Subsubsection 4.3.6.2 Grid Method

Pros:
  1. The distribution process over place value is highly visual. It is very apparent why the algorithm works the way it does.
  2. Each multiplication step is one straightforward calculation that will only involve multiplication of powers of ten and multiplication of single digit numbers.
  3. We can use this algorithm to help students think about any distributive multiplication (like multiplying two polynomials, for example).
Cons:
  1. The algorithm takes up a lot of space on the page, especially for numbers with many digits.
  2. There is no part of the page set aside to sum the partial products together, so it takes up even *more* room.
  3. Usually, the sub rectangles aren’t sized to scale, and thus it might confuse students about the size of place values.

Subsubsection 4.3.6.3 Standard Multiplication Algorithm

Pros:
  1. Doesn’t take up a lot of space. In fact, if the bottom number has \(a\) digits, it only requires \(a\) rows for the partial sums (and an additional \(a\) rows above for the "carries".)
  2. There is less adding than in the partial products and grid method algorithms.
  3. It’s the method that is most commonly known in North America, so it is easier to get help with this algorithm.
Cons:
  1. Each row of the algorithm is a fairly complex multiplication, involving carrying over to the next place value.
  2. The idea of place value isn’t as obvious in the top number, thus losing some of the idea of distributivity in the calculation.
  3. The algorithm isn’t easily adaptable to multiplying other objects (like polynomials)
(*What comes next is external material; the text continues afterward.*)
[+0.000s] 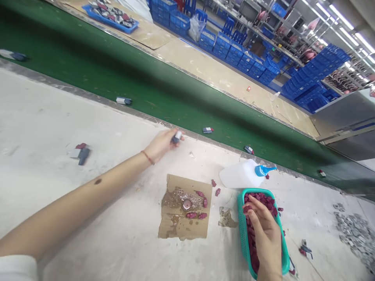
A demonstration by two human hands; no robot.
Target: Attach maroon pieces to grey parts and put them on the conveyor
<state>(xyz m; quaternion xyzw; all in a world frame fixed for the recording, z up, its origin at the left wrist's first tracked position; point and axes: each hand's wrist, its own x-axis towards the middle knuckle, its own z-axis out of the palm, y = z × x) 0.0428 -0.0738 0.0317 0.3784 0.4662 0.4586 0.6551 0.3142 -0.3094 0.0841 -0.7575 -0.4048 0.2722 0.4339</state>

Subsection 4.3.7 Russian Multiplication Algorithm

Pros:
  1. Relies on only being able to multiply and divide by one number (that is, of course, 2)
  2. The number of rows is quite small (indeed it’s the number of digits in the base two representation of the left number.)
  3. The number of additions is even smaller, as we sum only some of the rows.
Cons:
  1. It’s not a well known algorithm, so it will be hard for a student to get help with it
  2. The idea of place value and distributivity is quite buried in the algorithm.
  3. It cannot be used to multiply other objects (like polynomials)
  4. The number of rows to add together changes based on the base two representation, which isn’t obvious at first glance. For example, if \(129\) is the left number, you would need to add two numbers. However, if \(127\) is the left number, you would need to add seven numbers.

Checkpoint 4.3.8.

For each of the algorithms, list some other pros and cons for using them.